"But it is no worse for you than it is for me," Margaret said eagerly, trying again, but quite unsuccessfully, to walk beside Eleanor. "I suppose we shall both get terrible scoldings. I from grandfather and Mrs. Murray, and you from Mrs. Danvers, but they cannot go on being angry with us for always, can they? And Eleanor, if it is your singing lessons that you are minding about so much, could you not walk up here from Seabourne every day and go on with them? It is not so very far, and you have only to teach David and Daisy in the morning. All the rest of the day you are quite free."

"I should imagine that as far as Mrs. Danvers is concerned I am quite free all day long," Eleanor replied, with a little, short laugh.

"What do you mean?" Margaret exclaimed in a puzzled tone. "I do not understand."

"You didn't suppose, did you," Eleanor replied, without as much as turning her head as she still walked on, "that I was going back to The Cedars in your place?"

"Why, of course, I did. Where else would you go?"

"That I must decide presently. After lunch, probably, if I am allowed to stay here so long."

"But why won't you go to Mrs. Danvers? You were on your way there when first I met you, before all this happened?"

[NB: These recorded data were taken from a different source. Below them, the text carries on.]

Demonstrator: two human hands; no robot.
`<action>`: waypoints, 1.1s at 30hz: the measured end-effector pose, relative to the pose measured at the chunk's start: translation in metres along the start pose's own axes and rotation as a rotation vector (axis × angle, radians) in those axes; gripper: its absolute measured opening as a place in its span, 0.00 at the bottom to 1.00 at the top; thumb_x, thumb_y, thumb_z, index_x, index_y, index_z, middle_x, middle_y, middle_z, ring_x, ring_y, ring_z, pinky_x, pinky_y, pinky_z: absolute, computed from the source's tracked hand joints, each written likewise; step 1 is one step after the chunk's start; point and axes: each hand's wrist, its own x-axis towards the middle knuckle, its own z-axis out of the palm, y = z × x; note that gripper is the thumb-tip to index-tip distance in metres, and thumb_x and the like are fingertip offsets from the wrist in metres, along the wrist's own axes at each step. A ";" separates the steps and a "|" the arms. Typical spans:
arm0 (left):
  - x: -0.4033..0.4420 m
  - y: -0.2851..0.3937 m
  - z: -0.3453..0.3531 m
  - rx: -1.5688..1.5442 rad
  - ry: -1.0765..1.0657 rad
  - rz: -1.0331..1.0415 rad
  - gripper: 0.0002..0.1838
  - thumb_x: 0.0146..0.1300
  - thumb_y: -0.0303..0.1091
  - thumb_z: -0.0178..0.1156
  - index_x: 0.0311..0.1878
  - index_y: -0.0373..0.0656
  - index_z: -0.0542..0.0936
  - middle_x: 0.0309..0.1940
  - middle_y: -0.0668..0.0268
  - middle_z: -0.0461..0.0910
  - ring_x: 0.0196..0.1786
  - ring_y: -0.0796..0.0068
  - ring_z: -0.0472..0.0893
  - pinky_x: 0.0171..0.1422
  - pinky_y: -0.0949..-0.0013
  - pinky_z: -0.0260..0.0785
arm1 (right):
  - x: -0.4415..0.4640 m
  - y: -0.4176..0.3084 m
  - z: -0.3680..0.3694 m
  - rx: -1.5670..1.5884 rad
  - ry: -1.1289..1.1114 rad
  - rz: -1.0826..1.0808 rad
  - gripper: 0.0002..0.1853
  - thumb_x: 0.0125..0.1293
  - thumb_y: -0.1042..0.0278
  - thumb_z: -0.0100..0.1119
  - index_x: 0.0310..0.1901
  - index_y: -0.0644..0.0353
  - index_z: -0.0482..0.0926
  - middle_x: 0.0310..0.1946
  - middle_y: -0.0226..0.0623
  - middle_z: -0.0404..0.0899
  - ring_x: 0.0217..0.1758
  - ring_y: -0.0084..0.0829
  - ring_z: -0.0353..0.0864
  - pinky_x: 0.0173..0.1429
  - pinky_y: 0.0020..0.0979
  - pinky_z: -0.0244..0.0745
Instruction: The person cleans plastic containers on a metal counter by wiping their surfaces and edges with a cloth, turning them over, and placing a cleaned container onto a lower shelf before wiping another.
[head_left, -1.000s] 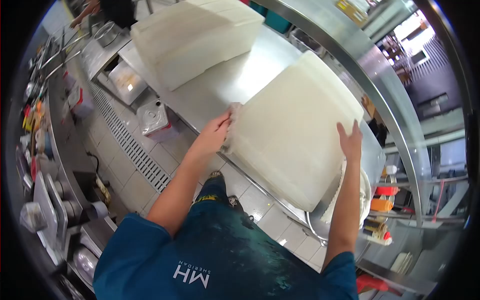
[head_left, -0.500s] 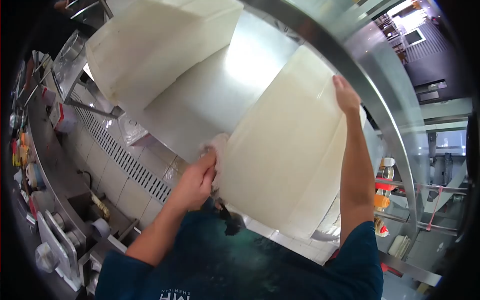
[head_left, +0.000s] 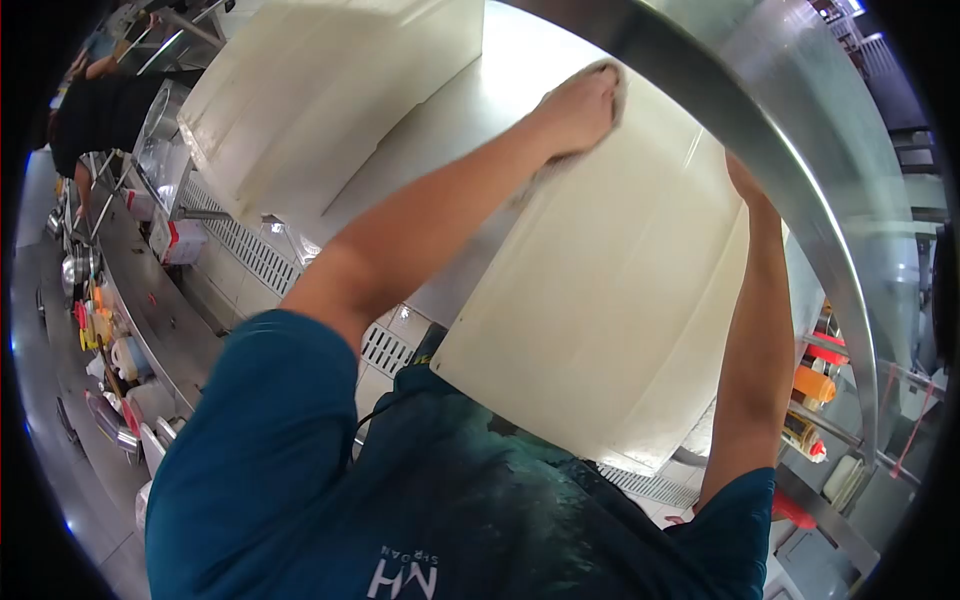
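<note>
A large cream-coloured plastic board (head_left: 590, 300) lies tilted in front of my body, its near edge close to my shirt. My left hand (head_left: 580, 112) is closed around a bunched greyish cloth (head_left: 619, 98) at the board's far left edge. My right hand (head_left: 742, 182) grips the board's right edge, with its fingers partly hidden behind the curved steel rail. A second cream-coloured board or panel (head_left: 330, 95) stands to the left. Between the two is a shiny steel surface (head_left: 430, 150).
The curved steel rail (head_left: 800, 170) crosses the upper right. Squeeze bottles (head_left: 812, 385) sit on a rack at right. At left are a floor drain grate (head_left: 250, 250), a counter (head_left: 150, 310) with utensils, and another person in black (head_left: 105, 120).
My left hand has moved up and away with the cloth, from the board's near left side to its far edge. My right hand still holds the right edge; the view has shifted.
</note>
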 end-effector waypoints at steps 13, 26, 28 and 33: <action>0.022 -0.003 0.014 -0.123 -0.096 -0.094 0.24 0.74 0.37 0.37 0.70 0.46 0.67 0.62 0.50 0.75 0.60 0.48 0.77 0.67 0.57 0.68 | 0.002 -0.009 -0.002 0.032 -0.091 0.117 0.32 0.72 0.37 0.45 0.63 0.56 0.76 0.62 0.43 0.78 0.67 0.40 0.74 0.70 0.34 0.63; -0.335 0.090 0.044 -0.267 -0.055 -0.204 0.29 0.68 0.23 0.40 0.73 0.32 0.60 0.71 0.41 0.62 0.75 0.45 0.60 0.79 0.59 0.50 | -0.022 -0.022 -0.017 0.042 -0.231 0.217 0.30 0.70 0.35 0.46 0.59 0.48 0.80 0.58 0.44 0.80 0.64 0.44 0.76 0.69 0.38 0.66; -0.334 0.094 0.052 -0.245 0.010 -0.165 0.28 0.69 0.24 0.41 0.72 0.32 0.61 0.69 0.41 0.64 0.74 0.44 0.62 0.78 0.59 0.52 | -0.024 -0.017 -0.013 -0.163 -0.105 0.146 0.30 0.69 0.34 0.46 0.62 0.45 0.79 0.58 0.41 0.79 0.63 0.44 0.76 0.68 0.42 0.67; -0.283 0.072 0.063 -0.090 0.198 -0.048 0.24 0.70 0.27 0.41 0.69 0.37 0.68 0.64 0.43 0.72 0.66 0.45 0.71 0.72 0.58 0.62 | -0.087 -0.054 -0.031 -0.459 -0.033 -0.289 0.28 0.68 0.42 0.55 0.67 0.38 0.72 0.65 0.49 0.67 0.66 0.53 0.69 0.68 0.56 0.64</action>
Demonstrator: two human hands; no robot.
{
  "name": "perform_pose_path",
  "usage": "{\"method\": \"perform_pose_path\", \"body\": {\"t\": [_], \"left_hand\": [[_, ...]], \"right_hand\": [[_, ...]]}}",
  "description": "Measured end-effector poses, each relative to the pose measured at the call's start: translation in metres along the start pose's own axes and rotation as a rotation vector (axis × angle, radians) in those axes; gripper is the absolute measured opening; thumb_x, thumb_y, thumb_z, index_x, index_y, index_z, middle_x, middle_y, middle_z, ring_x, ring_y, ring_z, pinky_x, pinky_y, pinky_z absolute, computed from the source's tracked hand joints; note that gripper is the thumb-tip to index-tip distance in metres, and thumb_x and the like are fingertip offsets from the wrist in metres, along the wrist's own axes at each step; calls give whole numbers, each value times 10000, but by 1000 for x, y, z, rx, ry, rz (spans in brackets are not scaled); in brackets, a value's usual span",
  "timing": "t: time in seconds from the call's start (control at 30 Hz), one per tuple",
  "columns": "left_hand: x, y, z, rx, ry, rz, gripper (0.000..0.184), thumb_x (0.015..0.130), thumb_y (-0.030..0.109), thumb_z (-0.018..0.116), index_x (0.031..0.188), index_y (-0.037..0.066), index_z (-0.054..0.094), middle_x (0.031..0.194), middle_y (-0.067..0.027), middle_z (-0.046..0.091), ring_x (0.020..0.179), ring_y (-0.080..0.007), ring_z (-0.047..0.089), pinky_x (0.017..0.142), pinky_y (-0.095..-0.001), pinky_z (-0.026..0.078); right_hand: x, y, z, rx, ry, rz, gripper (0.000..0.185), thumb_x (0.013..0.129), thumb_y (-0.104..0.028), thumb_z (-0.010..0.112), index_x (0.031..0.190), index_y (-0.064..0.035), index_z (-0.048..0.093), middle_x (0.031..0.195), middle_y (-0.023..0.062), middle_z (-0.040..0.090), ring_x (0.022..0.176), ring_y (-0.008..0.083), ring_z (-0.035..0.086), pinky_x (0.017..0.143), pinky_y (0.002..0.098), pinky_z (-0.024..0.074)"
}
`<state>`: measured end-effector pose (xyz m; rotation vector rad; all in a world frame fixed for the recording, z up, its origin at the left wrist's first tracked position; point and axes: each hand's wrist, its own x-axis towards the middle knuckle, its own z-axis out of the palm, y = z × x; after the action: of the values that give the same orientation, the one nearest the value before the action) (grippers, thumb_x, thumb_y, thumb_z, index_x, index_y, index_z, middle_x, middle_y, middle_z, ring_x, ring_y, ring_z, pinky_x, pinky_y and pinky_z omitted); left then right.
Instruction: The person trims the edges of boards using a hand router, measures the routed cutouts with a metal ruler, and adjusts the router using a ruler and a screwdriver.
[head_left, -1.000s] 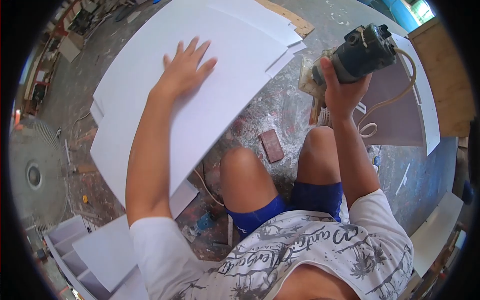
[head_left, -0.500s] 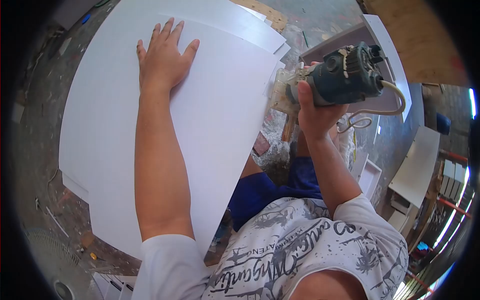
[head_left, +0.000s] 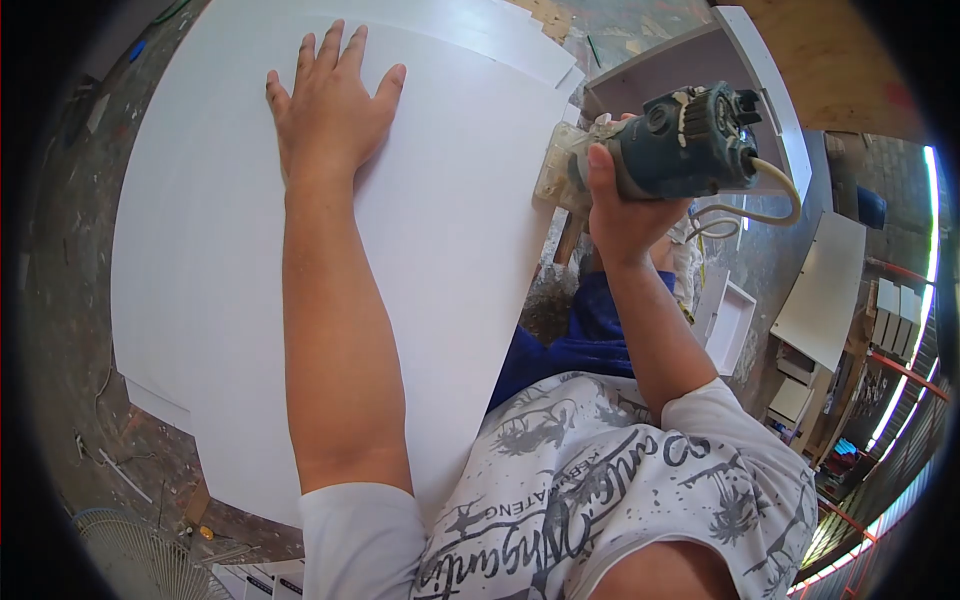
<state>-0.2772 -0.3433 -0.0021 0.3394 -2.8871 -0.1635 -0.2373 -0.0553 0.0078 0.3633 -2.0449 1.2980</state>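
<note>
My left hand (head_left: pixel 333 110) lies flat on a large white board (head_left: pixel 450 260), fingers spread and pointing to its far edge. In my right hand (head_left: pixel 632 212) is a dark green trim router (head_left: pixel 680 145), held on its side with the thumb over the near end of its body. Its clear, dusty base (head_left: pixel 560 165) is up against the board's right edge; whether the bit touches the board is hidden. A pale power cord (head_left: pixel 785 205) loops from the router's back end.
More white panels (head_left: pixel 540 55) lie under the board. A white drawer-like box (head_left: pixel 775 100) stands beyond the router, and a smaller white tray (head_left: pixel 733 325) sits lower right. A fan (head_left: pixel 120 550) is at lower left; shelving (head_left: pixel 890 320) lines the right side.
The router and my right hand have shifted slightly left, bringing the base against the board's edge. My left hand stays flat on the board. The camera view has tilted a little.
</note>
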Motion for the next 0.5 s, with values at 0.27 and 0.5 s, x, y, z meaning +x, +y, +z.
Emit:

"Before all this happened, yes," Eleanor returned; "but do you suppose that she would be willing to have me as her holiday governess now? That I have only to go down to her house and say, 'Here I am, the real Eleanor Carson, arrived at last; I am a little late I know, but I played a trick off on you, and sent another girl in my place. Now, however, we have decided to change back into our own selves, and she has gone to her friends, and I have come to you.' It is likely, isn't it, that she would be willing to have me in her house as a governess to her grandchildren?"

"But why shouldn't she be as willing to have you as Mrs. Murray will be to have me?" Margaret said in a bewildered tone.

Eleanor shrugged her shoulder. "Because our positions are a little different, that is all. Your grandfather is Mrs. Murray's friend; this was to have been your home, and if you ran away from it for a few days you will, of course, get into disgrace on your return; but no one will dream of saying that you had not a perfect right to return, in fact they will make it their business to see that you do not run away again. But, on the other hand, The Cedars is not my home. Mrs. Danvers is not my friend, and though I should, no doubt, have got on well enough there under ordinary circumstances, it isn't likely that she will consent to take me in now. Naturally enough she will be dreadfully angry at the liberty we have taken with her."